Dr. Dave Levin: Boy, that's really sound advice across a number of points. The one I would emphasize is volunteer. It's a really good way to start and find something that you care about. A quality issue, an IT committee, somebody that's working on policy, whatever your other natural interests are and find the opportunity where you can volunteer some time, as you said, you will learn a lot and it allows you to begin to demonstrate your interest in your capabilities and signal that to others as well.

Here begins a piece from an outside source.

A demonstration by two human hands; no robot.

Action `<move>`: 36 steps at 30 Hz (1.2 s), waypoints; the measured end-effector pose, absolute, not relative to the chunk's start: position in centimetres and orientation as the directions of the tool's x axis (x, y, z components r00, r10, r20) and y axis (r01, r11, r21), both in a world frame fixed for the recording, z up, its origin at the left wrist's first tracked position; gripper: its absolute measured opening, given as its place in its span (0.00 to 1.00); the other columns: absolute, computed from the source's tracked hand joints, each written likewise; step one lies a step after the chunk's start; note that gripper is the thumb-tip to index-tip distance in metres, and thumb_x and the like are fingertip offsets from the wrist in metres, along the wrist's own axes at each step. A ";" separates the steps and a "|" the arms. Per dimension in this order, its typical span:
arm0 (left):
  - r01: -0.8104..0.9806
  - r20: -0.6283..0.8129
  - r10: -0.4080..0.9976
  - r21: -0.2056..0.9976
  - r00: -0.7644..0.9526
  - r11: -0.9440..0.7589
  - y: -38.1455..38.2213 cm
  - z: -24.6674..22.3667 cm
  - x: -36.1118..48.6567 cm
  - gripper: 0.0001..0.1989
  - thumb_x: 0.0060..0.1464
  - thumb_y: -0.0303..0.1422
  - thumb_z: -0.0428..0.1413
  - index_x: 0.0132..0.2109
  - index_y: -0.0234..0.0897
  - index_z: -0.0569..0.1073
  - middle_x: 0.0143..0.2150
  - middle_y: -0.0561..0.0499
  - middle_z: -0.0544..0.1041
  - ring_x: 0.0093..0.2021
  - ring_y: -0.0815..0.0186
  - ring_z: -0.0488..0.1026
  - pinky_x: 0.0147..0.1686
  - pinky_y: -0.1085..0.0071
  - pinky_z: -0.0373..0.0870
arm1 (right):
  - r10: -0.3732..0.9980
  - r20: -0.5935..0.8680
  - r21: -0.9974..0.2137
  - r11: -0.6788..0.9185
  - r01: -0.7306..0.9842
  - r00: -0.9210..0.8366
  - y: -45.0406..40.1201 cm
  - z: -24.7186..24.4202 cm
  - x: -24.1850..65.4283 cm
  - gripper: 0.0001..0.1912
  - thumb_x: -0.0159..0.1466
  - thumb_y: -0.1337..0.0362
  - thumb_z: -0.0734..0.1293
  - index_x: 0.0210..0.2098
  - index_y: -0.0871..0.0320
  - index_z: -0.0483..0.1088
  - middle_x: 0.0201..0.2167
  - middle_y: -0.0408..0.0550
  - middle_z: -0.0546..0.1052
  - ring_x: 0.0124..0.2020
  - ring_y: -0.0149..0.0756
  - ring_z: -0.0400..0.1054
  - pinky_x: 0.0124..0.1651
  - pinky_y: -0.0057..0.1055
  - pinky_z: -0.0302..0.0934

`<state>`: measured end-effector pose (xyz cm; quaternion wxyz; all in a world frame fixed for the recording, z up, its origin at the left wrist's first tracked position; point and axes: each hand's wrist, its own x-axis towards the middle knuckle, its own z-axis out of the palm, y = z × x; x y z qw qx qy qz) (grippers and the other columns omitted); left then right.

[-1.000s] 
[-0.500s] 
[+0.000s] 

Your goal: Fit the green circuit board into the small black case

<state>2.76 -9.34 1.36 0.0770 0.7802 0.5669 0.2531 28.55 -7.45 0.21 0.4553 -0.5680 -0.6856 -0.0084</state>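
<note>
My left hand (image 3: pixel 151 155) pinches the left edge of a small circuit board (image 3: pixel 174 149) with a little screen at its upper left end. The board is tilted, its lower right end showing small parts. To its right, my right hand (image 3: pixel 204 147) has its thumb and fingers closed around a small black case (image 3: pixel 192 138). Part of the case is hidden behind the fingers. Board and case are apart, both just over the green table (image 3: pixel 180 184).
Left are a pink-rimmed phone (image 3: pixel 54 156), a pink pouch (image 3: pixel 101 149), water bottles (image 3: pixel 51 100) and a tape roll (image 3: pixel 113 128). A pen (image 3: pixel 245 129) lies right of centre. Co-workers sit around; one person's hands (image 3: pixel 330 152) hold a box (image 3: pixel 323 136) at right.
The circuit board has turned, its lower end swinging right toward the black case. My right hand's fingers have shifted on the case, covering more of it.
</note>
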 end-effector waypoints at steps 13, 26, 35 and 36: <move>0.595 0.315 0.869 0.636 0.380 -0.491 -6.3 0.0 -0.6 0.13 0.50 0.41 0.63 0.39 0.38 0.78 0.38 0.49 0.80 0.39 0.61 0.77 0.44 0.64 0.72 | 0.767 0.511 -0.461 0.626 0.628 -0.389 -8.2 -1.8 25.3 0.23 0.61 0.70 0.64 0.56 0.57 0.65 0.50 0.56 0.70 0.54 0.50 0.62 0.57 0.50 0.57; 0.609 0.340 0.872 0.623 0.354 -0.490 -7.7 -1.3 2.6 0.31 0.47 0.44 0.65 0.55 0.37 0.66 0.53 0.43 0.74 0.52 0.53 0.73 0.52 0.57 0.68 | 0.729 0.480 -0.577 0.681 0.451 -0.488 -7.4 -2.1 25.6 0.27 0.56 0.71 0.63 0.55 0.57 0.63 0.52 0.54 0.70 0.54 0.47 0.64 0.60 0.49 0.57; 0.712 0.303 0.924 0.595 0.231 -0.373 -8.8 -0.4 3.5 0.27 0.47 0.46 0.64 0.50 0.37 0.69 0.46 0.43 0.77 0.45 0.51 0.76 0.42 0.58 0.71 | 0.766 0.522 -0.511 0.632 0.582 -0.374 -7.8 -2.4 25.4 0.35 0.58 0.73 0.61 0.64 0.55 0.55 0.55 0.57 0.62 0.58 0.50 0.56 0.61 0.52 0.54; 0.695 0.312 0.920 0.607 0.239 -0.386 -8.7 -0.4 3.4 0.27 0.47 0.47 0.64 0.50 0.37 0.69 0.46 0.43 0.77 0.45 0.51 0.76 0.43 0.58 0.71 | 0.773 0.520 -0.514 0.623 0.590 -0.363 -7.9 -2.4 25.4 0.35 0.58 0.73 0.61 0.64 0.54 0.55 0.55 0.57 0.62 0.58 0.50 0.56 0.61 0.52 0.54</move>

Dr. Joshua Honaker: True, totally agree. And the sad thing, there are a number, I think most physicians have a desire to go down that path end up being successful, but then sometimes there's a number of physicians who they go down the administrative leadership path for the wrong reason, and they simply want to get out of clinical medicine. Most of us that are physician leaders truly miss seeing patients and miss the clinical medicine, but we realized that the calling was to go to work in a space that you could help more patients in a bigger way. And I was still focused. I feel like I'm still practicing medicine, just with my pen and through policy and on a bigger level. And it's my job to support patients and those who take care of the providers. So you had to go into the heart to still serve and take care of patients. It can't be just because you want to go down the business pathway and to get away from clinical medicine.

Dr. Dave Levin: Yeah. I think that's just good advice in general, as you pursue your occupation and other aspects of life, my dad used to say, "be sure you're running to something, not away from something." And I think you described that really well. Josh, you've got your hands in a lot of different things. I'm curious what's the most important or interesting thing that you're working on right now?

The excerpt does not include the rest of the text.